** About this task **
Begin the copy at the line containing "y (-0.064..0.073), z" in the data below and end it at the line containing "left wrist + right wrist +", keeping each line exact and leaving out pictures.

........

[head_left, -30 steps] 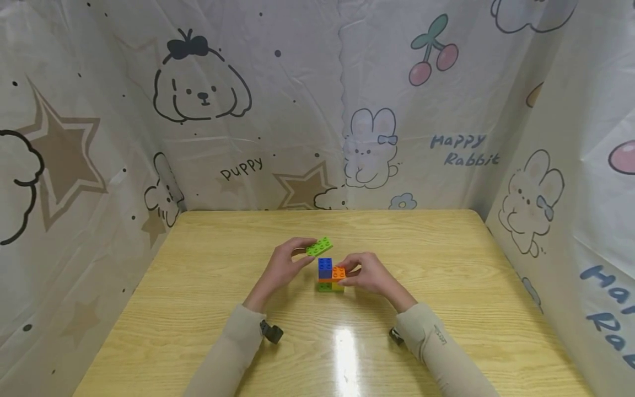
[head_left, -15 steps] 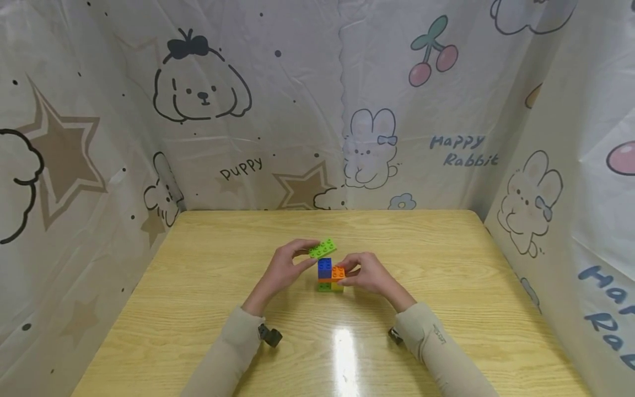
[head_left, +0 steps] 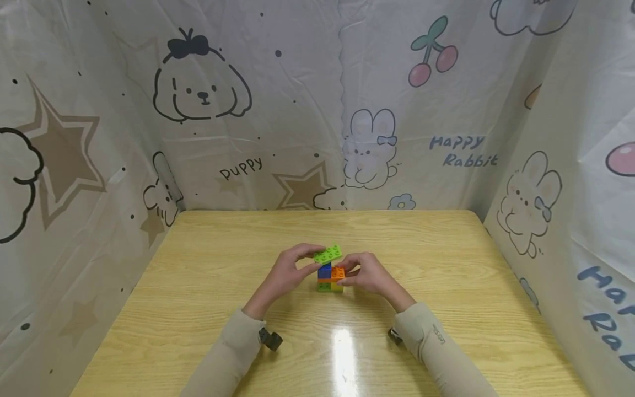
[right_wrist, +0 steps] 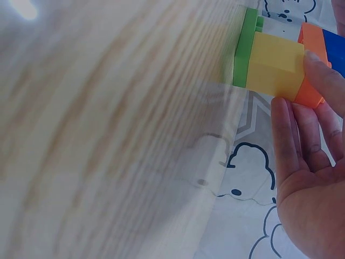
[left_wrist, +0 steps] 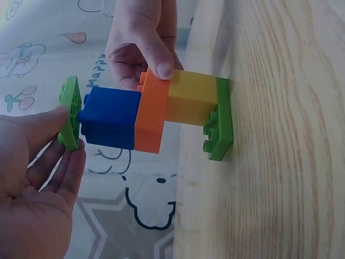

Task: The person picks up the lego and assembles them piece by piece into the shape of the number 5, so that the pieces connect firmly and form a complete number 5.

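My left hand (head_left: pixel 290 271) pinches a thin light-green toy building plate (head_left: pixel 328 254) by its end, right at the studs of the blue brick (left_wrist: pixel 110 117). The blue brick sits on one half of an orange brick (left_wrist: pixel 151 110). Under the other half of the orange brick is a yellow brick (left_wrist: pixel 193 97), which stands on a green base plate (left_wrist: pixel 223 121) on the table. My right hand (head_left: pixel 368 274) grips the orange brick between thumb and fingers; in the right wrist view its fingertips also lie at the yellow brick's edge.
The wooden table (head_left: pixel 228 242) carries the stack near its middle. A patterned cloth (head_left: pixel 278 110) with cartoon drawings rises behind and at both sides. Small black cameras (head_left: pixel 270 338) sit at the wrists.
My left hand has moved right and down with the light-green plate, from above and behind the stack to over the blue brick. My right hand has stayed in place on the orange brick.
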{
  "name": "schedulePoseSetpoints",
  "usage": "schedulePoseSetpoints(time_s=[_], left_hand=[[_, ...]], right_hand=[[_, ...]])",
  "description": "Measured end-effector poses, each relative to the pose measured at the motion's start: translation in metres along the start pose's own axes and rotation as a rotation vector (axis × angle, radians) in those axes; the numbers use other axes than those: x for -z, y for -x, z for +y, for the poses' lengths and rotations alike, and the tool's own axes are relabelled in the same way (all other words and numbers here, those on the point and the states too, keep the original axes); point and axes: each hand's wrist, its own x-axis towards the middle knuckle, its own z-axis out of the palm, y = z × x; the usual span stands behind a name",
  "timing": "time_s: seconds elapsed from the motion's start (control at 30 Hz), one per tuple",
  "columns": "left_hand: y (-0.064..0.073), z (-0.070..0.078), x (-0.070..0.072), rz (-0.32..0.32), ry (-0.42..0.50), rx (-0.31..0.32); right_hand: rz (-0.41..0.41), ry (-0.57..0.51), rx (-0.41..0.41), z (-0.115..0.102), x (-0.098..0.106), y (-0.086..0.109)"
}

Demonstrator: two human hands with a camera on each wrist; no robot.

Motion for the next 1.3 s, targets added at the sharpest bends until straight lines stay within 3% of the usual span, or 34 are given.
schedulePoseSetpoints(time_s=[0.67,1.13,1.3], left_hand=[[0.0010,-0.0036,-0.0024,-0.064,-0.027,-0.055],[0.0005,-0.0062,-0.0031,-0.082,0.003,-0.051],[-0.0005,-0.0076,-0.0026,-0.080,0.013,-0.088]], right_hand=[[0.004,-0.007,0.011,0.0024,-0.0019,-0.0002],[-0.007,-0.032,0.000,0.0016,-0.0003,-0.0002],[-0.009,-0.034,0.005,0.0024,0.0007,-0.0006]])
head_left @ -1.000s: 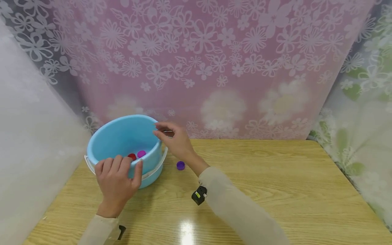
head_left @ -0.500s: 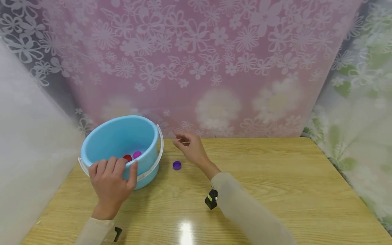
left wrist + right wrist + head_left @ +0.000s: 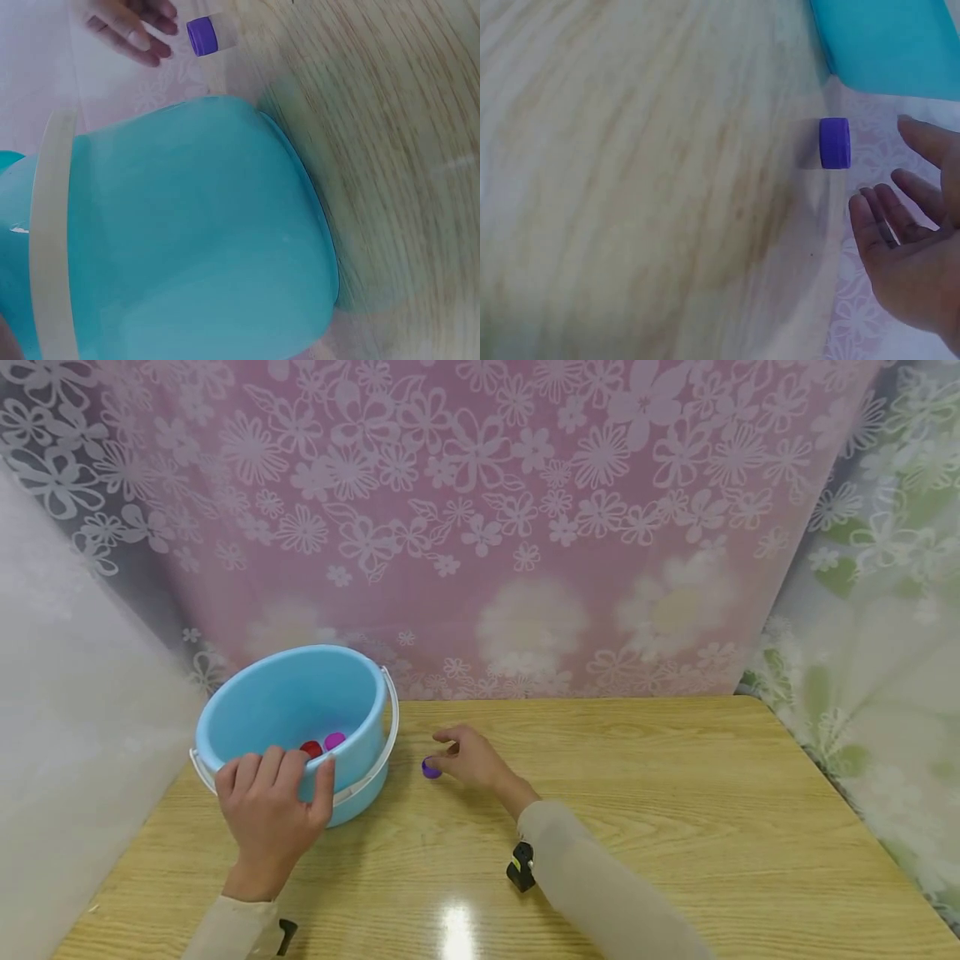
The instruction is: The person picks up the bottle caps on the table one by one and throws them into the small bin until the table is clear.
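Note:
A light blue bucket [image 3: 360, 768] with a white handle stands at the left of the table. My left hand [image 3: 272, 806] grips its near rim, fingers hooked over the edge and thumb on the outside. Inside lie a red cap [image 3: 311, 749] and a magenta cap [image 3: 334, 741], partly hidden by the rim. On the table to the right of the bucket sits a purple bottle cap [image 3: 835, 143]. Just above it my right hand [image 3: 472, 760] hovers, thumb and fingers spread apart. Both wrist views show a gap between those fingers and the cap.
The wooden table [image 3: 637, 818] reaches to a pink floral curtain [image 3: 465, 527] close behind the bucket. White sheeting [image 3: 82, 693] hangs along the left side, and a green-patterned curtain [image 3: 862, 652] along the right.
My right hand has drawn away from the bucket's right rim, moved right, then come down over the purple cap. My left hand keeps its grip on the rim.

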The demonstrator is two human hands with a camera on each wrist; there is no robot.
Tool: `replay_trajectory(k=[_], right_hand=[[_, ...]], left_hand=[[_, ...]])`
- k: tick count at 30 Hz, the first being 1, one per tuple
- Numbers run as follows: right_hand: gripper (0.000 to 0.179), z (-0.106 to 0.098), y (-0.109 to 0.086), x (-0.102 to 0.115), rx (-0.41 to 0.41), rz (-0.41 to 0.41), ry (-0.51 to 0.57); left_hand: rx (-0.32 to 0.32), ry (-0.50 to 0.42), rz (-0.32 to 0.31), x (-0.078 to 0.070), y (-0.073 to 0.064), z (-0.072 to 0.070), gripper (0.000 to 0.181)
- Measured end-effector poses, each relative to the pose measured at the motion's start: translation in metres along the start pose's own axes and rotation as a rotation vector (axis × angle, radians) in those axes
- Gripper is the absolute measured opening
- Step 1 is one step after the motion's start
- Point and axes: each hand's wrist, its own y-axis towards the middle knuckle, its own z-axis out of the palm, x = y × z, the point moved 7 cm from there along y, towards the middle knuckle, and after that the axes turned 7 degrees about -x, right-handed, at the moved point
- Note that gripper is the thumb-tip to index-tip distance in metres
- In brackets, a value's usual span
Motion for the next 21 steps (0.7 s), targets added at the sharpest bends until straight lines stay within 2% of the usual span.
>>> replay_trajectory(k=[4, 11, 21], right_hand=[[0.051, 0.006, -0.002, -0.002, 0.018, 0.013, -0.009], [0.052, 0.015, -0.002, -0.008, 0.022, -0.014, -0.132], [0.05, 0.018, -0.004, -0.008, -0.014, 0.012, -0.145]], left_hand=[[0.002, 0.004, 0.0, 0.0, 0.0, 0.0, 0.044], [0.011, -0.002, -0.003, 0.001, 0.0, 0.0, 0.043], [0.0, -0.002, 0.001, -0.001, 0.002, -0.001, 0.043]])
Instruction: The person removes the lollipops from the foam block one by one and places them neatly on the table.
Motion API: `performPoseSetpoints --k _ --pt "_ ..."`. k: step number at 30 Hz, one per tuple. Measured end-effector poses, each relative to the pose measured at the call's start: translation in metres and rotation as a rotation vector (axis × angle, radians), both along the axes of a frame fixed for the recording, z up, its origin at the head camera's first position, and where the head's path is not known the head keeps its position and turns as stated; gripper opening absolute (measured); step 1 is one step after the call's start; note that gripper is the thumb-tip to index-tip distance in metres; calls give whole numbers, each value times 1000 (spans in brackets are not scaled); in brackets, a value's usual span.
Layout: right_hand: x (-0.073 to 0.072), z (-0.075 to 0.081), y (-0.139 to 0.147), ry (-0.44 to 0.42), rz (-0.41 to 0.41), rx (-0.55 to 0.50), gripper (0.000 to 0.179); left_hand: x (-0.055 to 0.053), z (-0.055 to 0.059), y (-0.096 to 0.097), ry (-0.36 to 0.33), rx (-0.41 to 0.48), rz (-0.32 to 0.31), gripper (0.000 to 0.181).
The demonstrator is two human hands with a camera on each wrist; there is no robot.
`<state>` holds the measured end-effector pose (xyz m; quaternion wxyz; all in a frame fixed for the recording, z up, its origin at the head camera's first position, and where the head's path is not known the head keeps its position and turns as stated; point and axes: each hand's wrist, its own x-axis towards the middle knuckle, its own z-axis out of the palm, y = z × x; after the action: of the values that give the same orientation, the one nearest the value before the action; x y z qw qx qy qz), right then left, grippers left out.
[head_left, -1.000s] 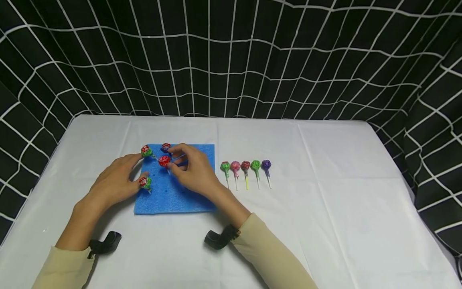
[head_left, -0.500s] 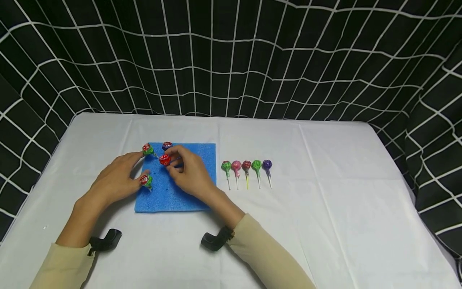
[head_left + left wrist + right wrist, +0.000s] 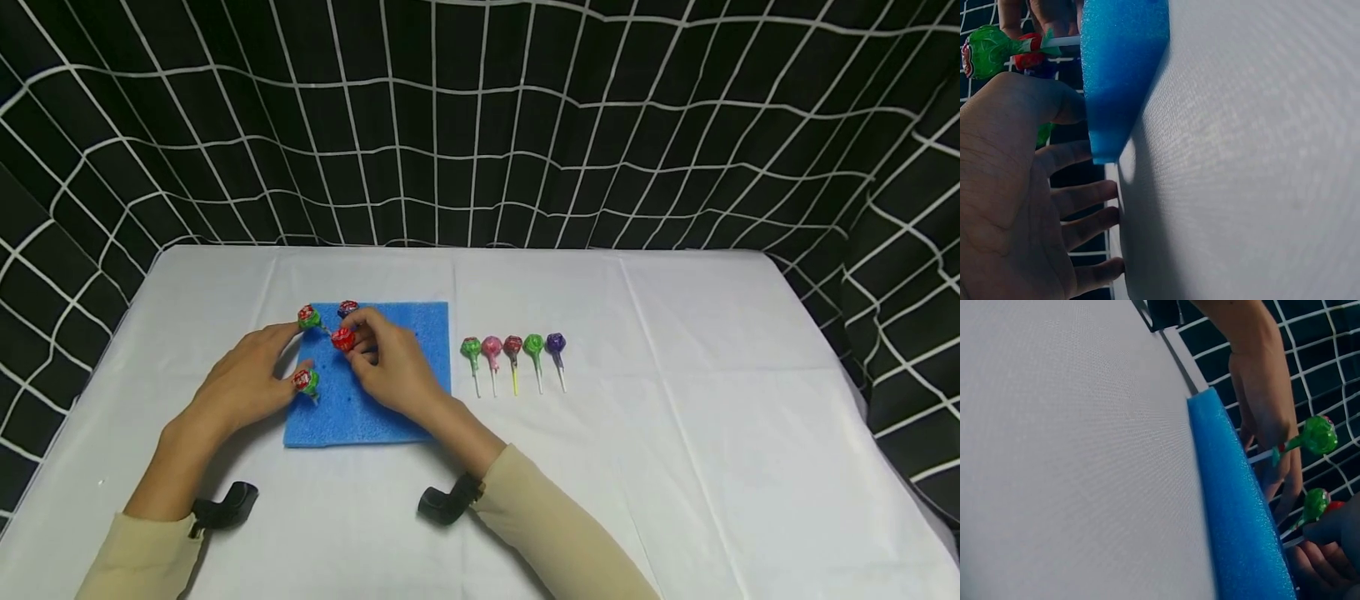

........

** Written response **
  "columns": "left_hand: y (-0.064..0.073), z (-0.070..0.078), x (-0.070..0.072), rz (-0.32..0.32), ry (-0.42..0.50), rx (-0.31..0.32); right_hand: rz (-0.41..0.41), ry (-0.57..0.51), rx (-0.41..0.41), z (-0.115..0.102), x (-0.098..0.106), y (-0.086..0.109)"
}

Demonstrator: two human hands with a camera on each wrist; no robot.

Motion for the next 1.3 s, targets added at the sharpest bends until straight lines stay within 3% of the usual span, or 34 are given.
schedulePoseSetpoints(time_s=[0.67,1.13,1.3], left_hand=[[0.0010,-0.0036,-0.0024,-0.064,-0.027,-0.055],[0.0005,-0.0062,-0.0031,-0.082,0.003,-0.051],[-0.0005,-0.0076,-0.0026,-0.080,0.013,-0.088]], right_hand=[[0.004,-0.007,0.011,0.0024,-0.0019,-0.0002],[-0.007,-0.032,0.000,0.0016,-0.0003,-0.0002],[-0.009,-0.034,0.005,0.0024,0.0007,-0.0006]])
head_left @ -1.000s: 
head_left @ -0.500s: 
left wrist + right wrist + head_left @ +0.000s: 

The answer requires nothing further.